(The problem)
Reproduce precisely the lines between the start of the data below and the line with "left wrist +", both included.

##### Entries shown

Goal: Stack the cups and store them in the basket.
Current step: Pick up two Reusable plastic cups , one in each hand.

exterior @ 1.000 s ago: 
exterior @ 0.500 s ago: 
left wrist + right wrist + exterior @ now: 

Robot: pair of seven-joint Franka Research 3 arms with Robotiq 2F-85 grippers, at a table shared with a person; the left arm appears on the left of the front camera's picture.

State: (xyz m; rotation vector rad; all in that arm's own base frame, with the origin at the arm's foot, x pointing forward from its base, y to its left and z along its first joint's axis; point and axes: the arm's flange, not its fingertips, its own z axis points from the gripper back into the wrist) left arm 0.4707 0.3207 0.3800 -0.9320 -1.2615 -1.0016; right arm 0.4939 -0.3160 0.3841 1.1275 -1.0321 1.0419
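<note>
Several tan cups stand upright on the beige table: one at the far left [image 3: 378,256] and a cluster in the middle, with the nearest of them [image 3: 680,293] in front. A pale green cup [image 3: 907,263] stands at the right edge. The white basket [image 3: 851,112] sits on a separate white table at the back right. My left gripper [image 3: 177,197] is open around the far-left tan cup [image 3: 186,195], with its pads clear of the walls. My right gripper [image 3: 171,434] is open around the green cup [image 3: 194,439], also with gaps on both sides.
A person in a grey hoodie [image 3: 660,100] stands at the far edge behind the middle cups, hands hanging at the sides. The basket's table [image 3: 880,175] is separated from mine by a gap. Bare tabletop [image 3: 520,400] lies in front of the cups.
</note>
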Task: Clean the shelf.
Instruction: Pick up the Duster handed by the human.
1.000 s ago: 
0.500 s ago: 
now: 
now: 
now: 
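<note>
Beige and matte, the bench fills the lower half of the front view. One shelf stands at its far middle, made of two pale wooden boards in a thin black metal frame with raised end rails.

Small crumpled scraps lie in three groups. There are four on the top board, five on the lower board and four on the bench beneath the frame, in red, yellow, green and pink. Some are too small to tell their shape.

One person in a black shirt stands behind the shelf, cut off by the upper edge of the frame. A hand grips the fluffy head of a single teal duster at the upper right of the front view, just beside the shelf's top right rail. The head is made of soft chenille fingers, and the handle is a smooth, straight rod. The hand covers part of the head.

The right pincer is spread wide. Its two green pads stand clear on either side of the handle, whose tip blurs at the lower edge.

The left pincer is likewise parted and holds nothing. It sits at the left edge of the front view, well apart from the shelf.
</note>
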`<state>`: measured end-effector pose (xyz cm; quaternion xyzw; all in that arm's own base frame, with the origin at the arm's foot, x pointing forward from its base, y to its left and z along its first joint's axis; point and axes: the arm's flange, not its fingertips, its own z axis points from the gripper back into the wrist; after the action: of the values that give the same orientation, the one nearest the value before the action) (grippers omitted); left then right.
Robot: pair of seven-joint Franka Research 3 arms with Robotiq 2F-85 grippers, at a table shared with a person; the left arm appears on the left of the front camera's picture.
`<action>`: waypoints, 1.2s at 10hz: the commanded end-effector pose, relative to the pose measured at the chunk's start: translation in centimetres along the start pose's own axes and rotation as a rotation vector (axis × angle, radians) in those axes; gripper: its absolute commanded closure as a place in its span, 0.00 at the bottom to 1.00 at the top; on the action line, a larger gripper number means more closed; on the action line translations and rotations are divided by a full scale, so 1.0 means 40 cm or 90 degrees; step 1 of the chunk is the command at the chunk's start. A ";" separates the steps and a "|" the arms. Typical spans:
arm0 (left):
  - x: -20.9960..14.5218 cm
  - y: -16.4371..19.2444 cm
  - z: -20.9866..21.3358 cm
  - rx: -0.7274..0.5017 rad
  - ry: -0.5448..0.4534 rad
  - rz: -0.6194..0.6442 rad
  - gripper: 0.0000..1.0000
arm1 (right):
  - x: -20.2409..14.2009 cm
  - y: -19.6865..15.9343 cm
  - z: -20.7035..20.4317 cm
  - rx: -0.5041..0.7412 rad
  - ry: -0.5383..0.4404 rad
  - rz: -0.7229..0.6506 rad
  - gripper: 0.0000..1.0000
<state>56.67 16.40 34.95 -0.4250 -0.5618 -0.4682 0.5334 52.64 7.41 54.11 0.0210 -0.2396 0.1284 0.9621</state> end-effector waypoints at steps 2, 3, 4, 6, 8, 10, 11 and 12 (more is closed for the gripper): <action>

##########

(Result of the exercise)
Goal: Stack the cups and store them in the basket.
Current step: Pick up two Reusable plastic cups , one in each hand.

exterior @ 1.000 s ago: 
exterior @ 0.500 s ago: 
left wrist + right wrist + exterior @ now: 

The exercise concludes with that.